It was not until the year 2000, that Eastman Kodak pledged to become No. 1 as far as digital camera sales are concerned. Five years later, the company had already become a market leader as far as the sales of digital cameras in the U.S. were concerned (Hill and Jones, 2007). Although innovation would not have been enough to guarantee the firm success, an early shift to the trending digital services, from the hard product, would have averted a situation whereby Kodak lost a significant chunk of its market to Fujifilm. Unlike Kodak, Fujifilm’s movement into the digital world was quick. It was quick to recognize that its traditional business would soon be rendered obsolete — and its adaptation was efficient and swift.
Fujifilm and Kodak’s Approach to Ethics and Social Responsibility
Corporate social responsibility has, for some time, been linked to enhanced profitability. This is particularly the case given that customers are more likely to do business with a good corporate citizen, as opposed to a company that does not seem to care about the welfare of other stakeholders apart from shareholders. From the onset, Kodak, as Kochan (1999) points out, had an outstanding “reputation for social responsibility earned through its community activities,” amongst other engagements. The company has also in the past been ranked one of the most ethical companies, especially because of its anti-discrimination policies and fair treatment of employees. This is undeniably one of the reasons as to why Kodak’s performance, before competition and strategic blunders saw the company falter, has for the most part been largely impressive.
Fujifilm performance on the business ethics sphere has also been largely impressive. The company has in place a CSR department as well as a well-formulated group code of conduct that guides its compliance efforts and relationship with various stakeholders (Mullerat, 2011, p. 24). In addition to recycling most of its waste products to protect the environment, Fujifilm supports worthy causes such as the Breast Cancer Awareness Campaign. One could, therefore, speculate that the company’s relative success over time could partly be traced back to it being a good corporate citizen. This is in addition to the business and corporate strategies that have been implemented by the management of the company to ensure that it remains profitable.
The above discussion is the clearest indication yet that being a good corporate citizen does not necessarily lead to enhanced profits. Although important, there is also the element of managerial efficiency that cannot be overlooked.
Three Ways in Which a Company Could Build in Flexibility to Back Up its Decision Making Process so as to Adapt to Changing Market Conditions
1. Addressing Resistance to Change
Resistance to change could slow down a company and make it rigid, and thus unable to respond to changing market conditions. Change, as Cartwright (2002) observes is most times difficult to implement. To address resistance to change, a business could make use of a variety of strategies. These include, but they are not limited to, ensuring that everyone — from top management to lower cadre employees — is involved in the change process; clearly communicating the need for change and its impact to those likely to be affected; and ensuring that the organizational culture is built on trust (Cartwright, 2002).

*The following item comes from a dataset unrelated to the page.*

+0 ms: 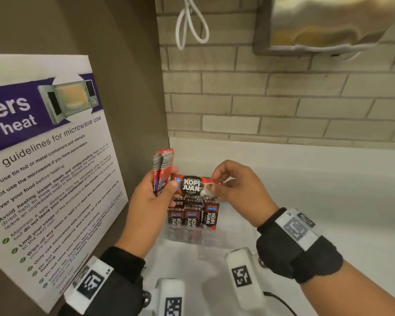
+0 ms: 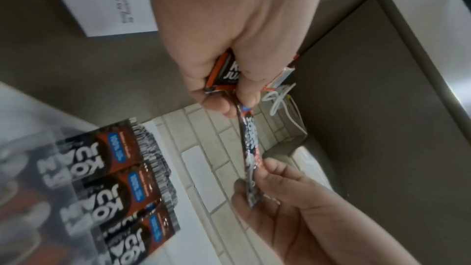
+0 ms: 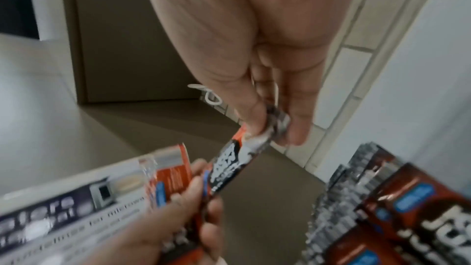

2. Establishing a Culture of Continuous Improvement
Continuous improvement, according to Bessant and Caffyn (as cited in Coughlan and Coghlan, 2011, p. 22), is “an organization-wide process of focused and sustained incremental innovation.” Essentially, continuous improvement is, in most organizations, limited to quality initiatives. However, this need not be necessarily the case. To further enhance the flexibility of business entities, and hence reinforce their decision making capabilities as they seek to address market changes, continuous improvement should be implemented in such a way that its organizational ability to fulfill its objectives and policies in a more efficient and effective way is increased.
3. A Culture of “Thinking Outside the Box”
Employees, and particularly the top leadership of the firm, should not be routine thinkers. They should be open to diverse possibilities that exist in the marketplace. The management of Kodak, for instance, squandered a golden opportunity by failing to foresee where the market was headed. They were largely focused on growing the existing business, as opposed to exploring newer possibilities and markets.
The Leadership Style of my Previous Organization’s CEO
Different leaders have different styles of leadership. Some of the most common of these include, but they are not limited to, autocratic leadership, charismatic leadership, and participative leadership. My previous organization’s C.E.O., let us call him Mr. X to protect his privacy, was a charismatic leader. His leadership style, as will be explained in the subsequent sections of this text made a positive impact on me. Charismatic leaders, according to Bertocci (2008, p. 43) “are those who have charismatic effects on their followers to an unusually high degree.” As the author further points out, followers typically want to be near such leaders, follow such leaders, and be recognized by such leaders. Charisma, as per the definition given by Webster’s New World Dictionary, is essentially that “personal magic of leadership arousing special popular loyalty or enthusiasm for a statesman or military commander” (Bertocci, 2008, p. 43).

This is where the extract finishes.